Inspire Others

We are so happy to showcase Jan’s story in our Inspiring Stories section of our website. For those who have not met the mother and daughter dream team, we would like to introduce you to Jan and her daughter Carly. Jan had a stroke in 2005 at the age of 46. As a result, she has a communication disorder called Aphasia. Aphasia can make it hard to understand other people and to express what you want to say. It can also affect reading and writing. More than 350,000 people in the UK have aphasia. Jan and Carly now raise awareness of aphasia together.

What can you expect from Jan’s video?

Jan and Carly talk openly about how difficult her stroke and aphasia diagnosis was at first. Jan felt depressed and thought ‘why me?’. They then talk about moving from this dark place to a more positive place of acceptance. Carly supports Jan’s communication in the most incredible way and in fact shares that she now works at The Stroke Association!

They share 8 top tips for communicating when you have aphasia, or supporting someone with aphasia:

1.Have a pen and paper in front of you always! The person you are talking with can it to write down key words related to what you are talking about as this can help with understanding.

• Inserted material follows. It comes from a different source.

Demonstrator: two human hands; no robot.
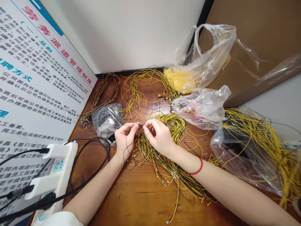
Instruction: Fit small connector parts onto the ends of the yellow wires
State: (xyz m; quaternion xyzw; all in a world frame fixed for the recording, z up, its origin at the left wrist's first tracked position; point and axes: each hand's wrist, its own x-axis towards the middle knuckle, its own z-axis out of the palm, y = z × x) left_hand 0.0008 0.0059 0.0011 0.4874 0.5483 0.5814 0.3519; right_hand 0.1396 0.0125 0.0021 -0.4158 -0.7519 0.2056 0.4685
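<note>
Left hand (123,139) pinches dark piece (141,125), right hand (161,136) pinched closed (catch unclear); piece probably light, firm, best gripped by sides.

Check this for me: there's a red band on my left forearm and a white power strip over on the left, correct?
No, the head view shows the red band on your right forearm; the white power strip is indeed on the left.

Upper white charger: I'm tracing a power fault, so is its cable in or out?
In: its black plug meets the charger with no gap showing.
</note>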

The person with aphasia might find it helpful to try and write / draw the word or concept they are talking about.


2. When you make a verbal plan with someone with aphasia, message them about it afterwards with the times and dates written down to double check – Carly and Jan report that Jan can get muddled particularly with saying number words outloud


3.Use emojis, gifs and pictures in text messages if you struggle to write


4.Use a talking text programme on your computer to read your emails aloud if you struggle to read


5.Jan uses the automated response feature on Facebook to allow her to comment on her friend’s posts


6.Jan lets people know she has had a stroke by tapping her head and saying ‘stroke’ – this helps them know she needs some extra time to communicate….


7….but Carly pointed out that Jan has worked hard to not care what other people think which helps too! She and Jan agreed this had been a process as Jan felt very embarrassed at the beginning of her aphasia recovery


8.try and join a group – Jan joining an aphasia specific group through the Stroke Association was a turning point for her – she was able to meet other working age people who were also living with aphasia.

The final discussion in the video covered how to live positively with aphasia and this came across so beautifully:

APHASIA DOES NOT IMPACT INTELLIGENCE!

This was the most important point that Jan wanted to make in the video – it can be very frustrating when people treat her like she is stupid, when she is an excellent communicator, using gesture and tone of voice to get her message across.